PROMPT:
From the line that contains "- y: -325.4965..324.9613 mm" through the line that contains "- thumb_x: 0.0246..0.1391", output every line of the listing below exactly and leave out all the rest.
__________
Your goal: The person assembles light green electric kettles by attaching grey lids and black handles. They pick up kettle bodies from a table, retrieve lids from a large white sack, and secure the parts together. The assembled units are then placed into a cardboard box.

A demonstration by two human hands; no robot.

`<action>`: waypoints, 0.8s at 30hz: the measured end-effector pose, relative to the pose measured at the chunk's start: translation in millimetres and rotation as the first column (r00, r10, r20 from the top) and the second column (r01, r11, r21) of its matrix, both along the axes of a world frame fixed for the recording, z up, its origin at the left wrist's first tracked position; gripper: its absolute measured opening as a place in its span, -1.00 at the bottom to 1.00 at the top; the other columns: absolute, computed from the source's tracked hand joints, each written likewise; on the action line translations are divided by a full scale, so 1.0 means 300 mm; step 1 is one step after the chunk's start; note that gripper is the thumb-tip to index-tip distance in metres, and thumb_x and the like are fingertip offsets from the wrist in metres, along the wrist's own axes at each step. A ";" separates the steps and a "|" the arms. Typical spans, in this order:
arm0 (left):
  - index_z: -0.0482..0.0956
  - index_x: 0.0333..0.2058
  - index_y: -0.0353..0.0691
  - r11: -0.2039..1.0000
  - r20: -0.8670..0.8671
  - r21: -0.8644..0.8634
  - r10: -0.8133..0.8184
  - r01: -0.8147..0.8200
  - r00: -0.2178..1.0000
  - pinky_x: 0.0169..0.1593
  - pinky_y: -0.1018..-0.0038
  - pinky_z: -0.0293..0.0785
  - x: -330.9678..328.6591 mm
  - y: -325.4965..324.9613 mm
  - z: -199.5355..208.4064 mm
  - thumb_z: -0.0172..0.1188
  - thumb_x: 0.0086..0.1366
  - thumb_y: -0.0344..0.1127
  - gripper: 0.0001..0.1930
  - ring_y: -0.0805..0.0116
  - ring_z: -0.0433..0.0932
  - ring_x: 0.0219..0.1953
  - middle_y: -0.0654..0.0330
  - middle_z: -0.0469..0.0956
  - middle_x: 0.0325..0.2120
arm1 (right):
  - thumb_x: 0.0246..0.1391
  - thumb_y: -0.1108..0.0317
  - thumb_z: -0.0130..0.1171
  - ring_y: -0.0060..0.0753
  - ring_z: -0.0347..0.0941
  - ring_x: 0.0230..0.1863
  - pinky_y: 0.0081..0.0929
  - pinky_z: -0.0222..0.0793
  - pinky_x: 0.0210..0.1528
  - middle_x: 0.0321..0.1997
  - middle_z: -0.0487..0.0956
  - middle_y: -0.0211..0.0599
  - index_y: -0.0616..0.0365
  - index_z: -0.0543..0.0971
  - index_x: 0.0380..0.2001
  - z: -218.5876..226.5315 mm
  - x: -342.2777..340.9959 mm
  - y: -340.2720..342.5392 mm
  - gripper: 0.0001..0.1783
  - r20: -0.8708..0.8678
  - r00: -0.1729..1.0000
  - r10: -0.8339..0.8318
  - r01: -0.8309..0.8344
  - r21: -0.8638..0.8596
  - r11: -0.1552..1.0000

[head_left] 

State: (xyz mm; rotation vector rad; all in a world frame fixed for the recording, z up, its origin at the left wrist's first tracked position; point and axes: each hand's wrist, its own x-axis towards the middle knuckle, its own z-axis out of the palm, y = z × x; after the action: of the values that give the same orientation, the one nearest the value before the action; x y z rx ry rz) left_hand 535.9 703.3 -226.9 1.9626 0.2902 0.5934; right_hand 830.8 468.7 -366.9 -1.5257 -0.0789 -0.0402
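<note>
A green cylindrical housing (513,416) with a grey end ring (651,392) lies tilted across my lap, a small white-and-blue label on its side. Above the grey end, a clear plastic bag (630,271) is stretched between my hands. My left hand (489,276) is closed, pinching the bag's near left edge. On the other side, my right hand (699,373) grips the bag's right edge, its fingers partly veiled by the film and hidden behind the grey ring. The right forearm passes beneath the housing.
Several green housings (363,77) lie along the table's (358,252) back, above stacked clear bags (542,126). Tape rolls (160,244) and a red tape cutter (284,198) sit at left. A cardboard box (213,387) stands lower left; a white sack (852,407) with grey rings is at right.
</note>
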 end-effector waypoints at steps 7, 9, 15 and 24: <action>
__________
WRITTEN ANSWER:
  - y: -325.4965..324.9613 mm
  - z: -199.5355..208.4064 mm
  - thumb_z: -0.0172..0.1188
  - thumb_x: 0.0086..0.1366
  - thumb_y: -0.0344..0.1127
  - gripper: 0.0001..0.1930
  - ring_y: -0.0805..0.0116
  - ring_z: -0.0433..0.0932
  - ring_x: 0.0219..0.1953
  - middle_y: -0.0654..0.0330
  - middle_z: -0.0469..0.0956
  - middle_x: 0.0325..0.2120
arm1 (right):
  - thumb_x: 0.0246..0.1391

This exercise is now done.